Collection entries
※
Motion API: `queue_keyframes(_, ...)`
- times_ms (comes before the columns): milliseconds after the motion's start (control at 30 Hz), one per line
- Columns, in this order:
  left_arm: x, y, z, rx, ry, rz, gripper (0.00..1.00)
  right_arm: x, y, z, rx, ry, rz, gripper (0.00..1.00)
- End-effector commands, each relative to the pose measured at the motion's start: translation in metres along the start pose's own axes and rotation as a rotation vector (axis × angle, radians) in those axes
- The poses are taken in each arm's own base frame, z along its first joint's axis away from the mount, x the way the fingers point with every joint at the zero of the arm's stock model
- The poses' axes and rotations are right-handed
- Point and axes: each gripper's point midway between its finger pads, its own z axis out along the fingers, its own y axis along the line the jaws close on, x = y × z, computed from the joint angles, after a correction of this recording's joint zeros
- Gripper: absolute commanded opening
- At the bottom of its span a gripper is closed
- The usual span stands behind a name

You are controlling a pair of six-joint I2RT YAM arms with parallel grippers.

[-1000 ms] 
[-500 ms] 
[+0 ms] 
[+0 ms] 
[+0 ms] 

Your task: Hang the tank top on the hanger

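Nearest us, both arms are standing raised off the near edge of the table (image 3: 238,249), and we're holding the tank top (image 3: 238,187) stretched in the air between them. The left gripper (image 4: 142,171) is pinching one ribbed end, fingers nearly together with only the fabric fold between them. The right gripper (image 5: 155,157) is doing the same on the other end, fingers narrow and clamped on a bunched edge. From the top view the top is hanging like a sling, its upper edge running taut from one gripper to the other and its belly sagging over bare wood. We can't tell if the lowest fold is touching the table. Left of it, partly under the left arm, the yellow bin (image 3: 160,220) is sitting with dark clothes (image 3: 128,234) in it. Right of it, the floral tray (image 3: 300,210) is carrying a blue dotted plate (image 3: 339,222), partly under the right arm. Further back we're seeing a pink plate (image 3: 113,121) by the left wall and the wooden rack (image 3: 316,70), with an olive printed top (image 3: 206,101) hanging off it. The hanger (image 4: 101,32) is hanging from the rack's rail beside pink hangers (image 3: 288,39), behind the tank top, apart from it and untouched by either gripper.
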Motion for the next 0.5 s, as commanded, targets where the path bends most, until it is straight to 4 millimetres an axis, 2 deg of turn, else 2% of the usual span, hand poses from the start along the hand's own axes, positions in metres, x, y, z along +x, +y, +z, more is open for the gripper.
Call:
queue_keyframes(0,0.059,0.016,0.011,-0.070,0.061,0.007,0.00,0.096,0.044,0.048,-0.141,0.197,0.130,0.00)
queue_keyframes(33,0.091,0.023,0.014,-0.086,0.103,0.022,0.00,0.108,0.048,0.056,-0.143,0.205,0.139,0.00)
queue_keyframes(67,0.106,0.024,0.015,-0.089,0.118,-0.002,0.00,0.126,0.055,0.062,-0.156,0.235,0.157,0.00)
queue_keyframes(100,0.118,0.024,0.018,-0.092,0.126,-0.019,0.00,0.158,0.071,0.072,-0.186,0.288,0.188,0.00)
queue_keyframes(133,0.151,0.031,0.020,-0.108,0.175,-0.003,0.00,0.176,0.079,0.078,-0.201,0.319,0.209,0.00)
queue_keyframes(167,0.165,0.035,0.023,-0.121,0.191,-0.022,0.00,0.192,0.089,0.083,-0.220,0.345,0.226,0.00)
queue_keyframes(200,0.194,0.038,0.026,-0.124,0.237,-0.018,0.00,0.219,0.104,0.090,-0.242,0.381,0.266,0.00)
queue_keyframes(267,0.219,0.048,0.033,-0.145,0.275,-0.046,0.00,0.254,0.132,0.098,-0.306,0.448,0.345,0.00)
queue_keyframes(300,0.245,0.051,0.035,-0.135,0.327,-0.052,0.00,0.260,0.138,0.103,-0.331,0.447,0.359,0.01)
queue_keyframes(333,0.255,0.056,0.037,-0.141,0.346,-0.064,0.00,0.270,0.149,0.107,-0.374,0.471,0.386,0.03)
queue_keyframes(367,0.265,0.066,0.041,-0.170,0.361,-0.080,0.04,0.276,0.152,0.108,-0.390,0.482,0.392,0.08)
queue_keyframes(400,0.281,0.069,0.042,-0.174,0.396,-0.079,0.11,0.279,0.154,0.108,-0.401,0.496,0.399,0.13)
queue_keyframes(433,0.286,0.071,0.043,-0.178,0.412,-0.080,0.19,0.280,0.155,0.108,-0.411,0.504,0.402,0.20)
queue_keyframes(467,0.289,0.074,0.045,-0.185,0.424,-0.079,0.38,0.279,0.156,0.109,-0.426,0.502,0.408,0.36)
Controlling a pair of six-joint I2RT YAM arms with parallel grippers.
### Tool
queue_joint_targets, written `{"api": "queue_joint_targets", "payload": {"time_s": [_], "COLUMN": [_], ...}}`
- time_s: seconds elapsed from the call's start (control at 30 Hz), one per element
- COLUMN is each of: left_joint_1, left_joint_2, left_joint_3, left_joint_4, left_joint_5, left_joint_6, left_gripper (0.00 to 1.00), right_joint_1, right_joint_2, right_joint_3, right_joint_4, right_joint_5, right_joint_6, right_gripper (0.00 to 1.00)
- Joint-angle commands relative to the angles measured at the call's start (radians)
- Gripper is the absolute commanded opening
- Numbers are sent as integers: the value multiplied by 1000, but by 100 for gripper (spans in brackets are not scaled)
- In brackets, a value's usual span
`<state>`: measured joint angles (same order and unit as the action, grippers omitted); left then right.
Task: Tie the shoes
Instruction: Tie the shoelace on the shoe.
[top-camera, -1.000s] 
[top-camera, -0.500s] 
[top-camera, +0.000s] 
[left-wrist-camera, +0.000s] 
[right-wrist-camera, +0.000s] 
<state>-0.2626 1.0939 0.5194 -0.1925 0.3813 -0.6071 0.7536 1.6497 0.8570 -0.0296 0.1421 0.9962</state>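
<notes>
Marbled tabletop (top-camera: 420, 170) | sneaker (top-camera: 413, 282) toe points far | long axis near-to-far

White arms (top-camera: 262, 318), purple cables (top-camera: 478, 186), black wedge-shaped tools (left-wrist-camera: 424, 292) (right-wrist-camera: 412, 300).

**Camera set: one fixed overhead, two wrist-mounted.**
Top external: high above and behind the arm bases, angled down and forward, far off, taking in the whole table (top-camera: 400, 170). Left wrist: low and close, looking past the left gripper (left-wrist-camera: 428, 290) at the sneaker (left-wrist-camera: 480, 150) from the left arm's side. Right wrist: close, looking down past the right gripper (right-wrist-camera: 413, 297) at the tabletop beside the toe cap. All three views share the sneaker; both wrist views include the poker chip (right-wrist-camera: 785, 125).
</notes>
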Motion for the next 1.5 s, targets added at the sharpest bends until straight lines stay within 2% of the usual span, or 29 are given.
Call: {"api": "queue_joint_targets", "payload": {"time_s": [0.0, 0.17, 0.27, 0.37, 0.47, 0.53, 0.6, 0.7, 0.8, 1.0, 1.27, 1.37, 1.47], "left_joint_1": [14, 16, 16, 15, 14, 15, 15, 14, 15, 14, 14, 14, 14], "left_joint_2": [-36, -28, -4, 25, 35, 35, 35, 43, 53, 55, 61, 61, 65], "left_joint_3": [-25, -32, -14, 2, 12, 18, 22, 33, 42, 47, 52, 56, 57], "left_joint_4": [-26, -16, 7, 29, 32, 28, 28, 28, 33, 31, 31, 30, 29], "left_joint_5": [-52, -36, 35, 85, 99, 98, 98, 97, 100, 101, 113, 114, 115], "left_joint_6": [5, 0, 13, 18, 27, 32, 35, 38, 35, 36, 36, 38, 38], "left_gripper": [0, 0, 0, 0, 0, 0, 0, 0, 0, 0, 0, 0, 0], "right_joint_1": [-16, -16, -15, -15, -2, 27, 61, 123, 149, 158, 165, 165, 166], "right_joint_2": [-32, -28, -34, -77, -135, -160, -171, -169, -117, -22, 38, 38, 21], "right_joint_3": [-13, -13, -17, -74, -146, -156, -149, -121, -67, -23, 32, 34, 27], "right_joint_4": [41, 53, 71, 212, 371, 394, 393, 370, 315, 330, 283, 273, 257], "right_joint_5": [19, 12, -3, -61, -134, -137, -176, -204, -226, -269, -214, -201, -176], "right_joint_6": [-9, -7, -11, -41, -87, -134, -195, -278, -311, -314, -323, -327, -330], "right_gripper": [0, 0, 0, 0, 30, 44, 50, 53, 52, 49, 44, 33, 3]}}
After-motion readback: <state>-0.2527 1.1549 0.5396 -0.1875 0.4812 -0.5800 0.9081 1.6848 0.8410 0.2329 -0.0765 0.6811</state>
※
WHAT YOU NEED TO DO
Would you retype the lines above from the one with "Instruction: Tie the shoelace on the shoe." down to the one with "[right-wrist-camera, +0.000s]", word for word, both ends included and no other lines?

WRITTEN RESPONSE
Instruction: Tie the shoelace on the shoe.
[top-camera, -1.000s] 
[top-camera, -0.500s] 
[top-camera, +0.000s] 
[left-wrist-camera, +0.000s] 
[right-wrist-camera, +0.000s] 

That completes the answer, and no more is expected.